Classificados de acordo com o grau de risco que representam á saúde humana e a sua segurança de uso, os cosméticos são divididos em Produtos de Grau 1, como batons, cremes, loções, óleos, demaquilantes e esfoliantes, e de Grau 2, como bronzeadores, clareadores de pele, depilatórios químicos e maquilagem com fotoprotetores, por exemplo. Sendo assim, antes da aquisição do cosmético, é importante que o consumidor esteja atento para todas as informações trazidas nos rótulos dos produtos.
Deve ser verificado o nome do produto e o grupo/ tipo ao qual pertence, marca, número de registro, lote ou partida, conteúdo, país de origem, fabricante/ importador, modo de uso, advertências e restrições de uso, ingredientes/ composição e, claro, data de fabricação e prazo de validade. As orientações e instruções informadas pelo fabricante devem ser seguidas para que o consumidor faça uso adequado e seguro do produto.

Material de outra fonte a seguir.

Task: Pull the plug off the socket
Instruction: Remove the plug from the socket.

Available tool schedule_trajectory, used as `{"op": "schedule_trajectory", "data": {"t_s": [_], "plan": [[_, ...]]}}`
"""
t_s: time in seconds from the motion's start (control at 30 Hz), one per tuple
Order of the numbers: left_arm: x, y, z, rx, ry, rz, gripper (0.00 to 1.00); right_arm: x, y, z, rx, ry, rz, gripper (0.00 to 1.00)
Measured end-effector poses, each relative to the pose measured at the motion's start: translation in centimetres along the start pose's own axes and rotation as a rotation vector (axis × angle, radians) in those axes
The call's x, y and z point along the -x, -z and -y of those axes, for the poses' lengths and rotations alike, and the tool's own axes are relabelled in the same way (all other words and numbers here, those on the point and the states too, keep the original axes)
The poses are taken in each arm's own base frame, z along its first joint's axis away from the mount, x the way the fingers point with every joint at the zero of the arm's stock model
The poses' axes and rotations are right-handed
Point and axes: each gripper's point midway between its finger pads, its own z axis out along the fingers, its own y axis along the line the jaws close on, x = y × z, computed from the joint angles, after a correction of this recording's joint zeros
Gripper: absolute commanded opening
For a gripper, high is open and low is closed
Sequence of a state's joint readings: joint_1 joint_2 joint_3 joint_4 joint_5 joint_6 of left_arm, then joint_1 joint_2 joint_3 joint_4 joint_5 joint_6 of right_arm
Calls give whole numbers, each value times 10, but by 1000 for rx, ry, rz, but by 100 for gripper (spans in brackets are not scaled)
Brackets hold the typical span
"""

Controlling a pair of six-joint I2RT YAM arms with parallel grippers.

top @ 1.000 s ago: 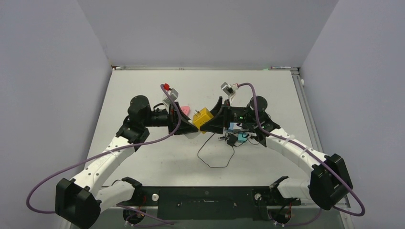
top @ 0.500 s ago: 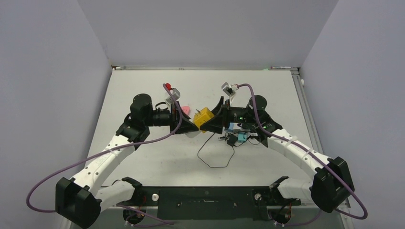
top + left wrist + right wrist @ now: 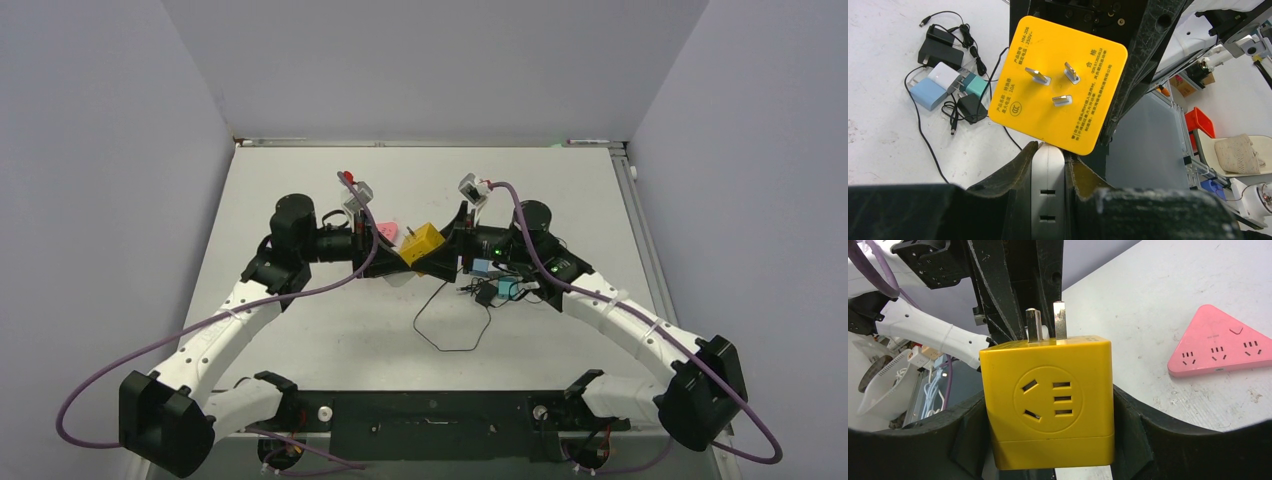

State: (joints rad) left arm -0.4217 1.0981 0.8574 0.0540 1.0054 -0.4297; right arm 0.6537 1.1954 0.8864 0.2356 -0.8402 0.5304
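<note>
Okay, status: the right gripper point(image 3: 1048, 419) is clamped on the yellow socket point(image 3: 1048, 405) cube, one finger on each side, holding it off the table point(image 3: 300, 180) mid-workspace. Its front outlet is empty in the right wrist view and its own pins stick up.

The left gripper point(image 3: 1050, 154) is pinched tight on the white plug point(image 3: 1047, 200). The plug tip butts against the cube's lower edge in the left wrist view. I can't tell whether its pins are still seated, since the joint is hidden behind the cube edge.

Change over the last second, top view: the right wrist rolled and crept in toward centre. The cube turned with it and sits slightly further back. The left arm barely shifted. Both grips are unchanged, and no gap has opened between plug and cube.

My read: this looks like a twist or re-angle, not a clean separation yet. The task isn't confirmed done. The likely need is a straight pull apart along the pin axis while both clamps hold.

The pink strip point(image 3: 1220, 347) and chargers point(image 3: 943, 82) lie on the table, not involved.
</note>
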Motion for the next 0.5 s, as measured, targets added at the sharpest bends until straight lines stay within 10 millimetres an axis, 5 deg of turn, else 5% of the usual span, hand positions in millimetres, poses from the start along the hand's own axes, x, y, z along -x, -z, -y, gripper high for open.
{"op": "schedule_trajectory", "data": {"t_s": [0.5], "plan": [[2, -8, 22, -96, -71, 9, 0, 5, 14, -6, 90, -15, 15, 5]]}}
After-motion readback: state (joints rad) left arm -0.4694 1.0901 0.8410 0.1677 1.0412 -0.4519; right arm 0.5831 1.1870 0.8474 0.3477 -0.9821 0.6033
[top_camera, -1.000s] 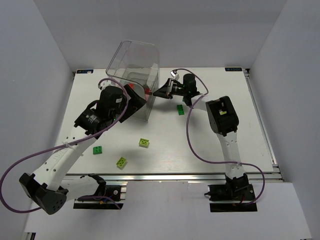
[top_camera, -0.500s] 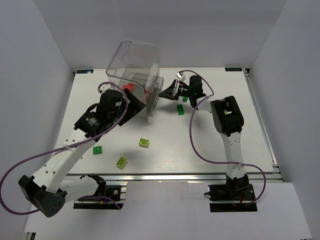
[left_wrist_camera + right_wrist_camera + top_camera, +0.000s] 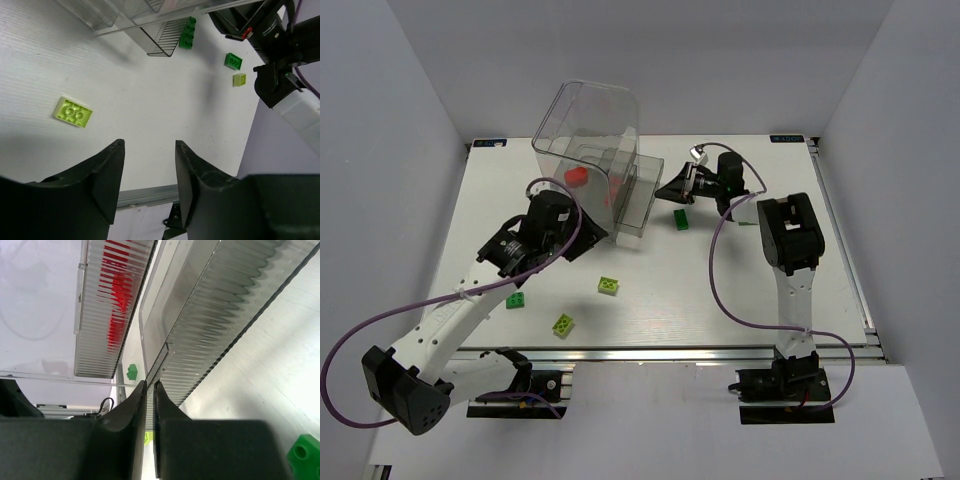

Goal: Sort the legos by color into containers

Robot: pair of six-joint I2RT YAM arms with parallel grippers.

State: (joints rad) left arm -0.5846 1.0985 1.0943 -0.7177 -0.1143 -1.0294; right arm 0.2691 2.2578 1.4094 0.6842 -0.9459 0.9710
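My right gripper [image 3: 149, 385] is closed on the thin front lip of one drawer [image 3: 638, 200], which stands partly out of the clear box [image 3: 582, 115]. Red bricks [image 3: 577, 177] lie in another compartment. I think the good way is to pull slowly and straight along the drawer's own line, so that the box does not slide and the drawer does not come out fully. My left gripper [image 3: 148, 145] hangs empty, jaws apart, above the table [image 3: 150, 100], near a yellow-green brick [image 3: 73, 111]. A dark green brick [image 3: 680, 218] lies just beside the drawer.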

Caso o cosmético traga a recomendação de prova de toque ou teste de sensibilidade a possíveis reações alérgicas, o consumidor deve atendê-lo. Apresentando algum sintoma inesperado após o uso do produto, um auxílio médico deve ser procurado e o fornecedor imediatamente informado para que sejam tomadas medidas cabíveis.
Para se certificar quanto a procedência e regularidade dos produtos cosméticos, o consumidor pode procurar, ainda, a Anvisa ? Agência Nacional de Vigilância Sanitária, que tem por finalidade institucional promover a proteção da saúde da população, mediante controle sanitário da produção e comercialização de produtos e serviços.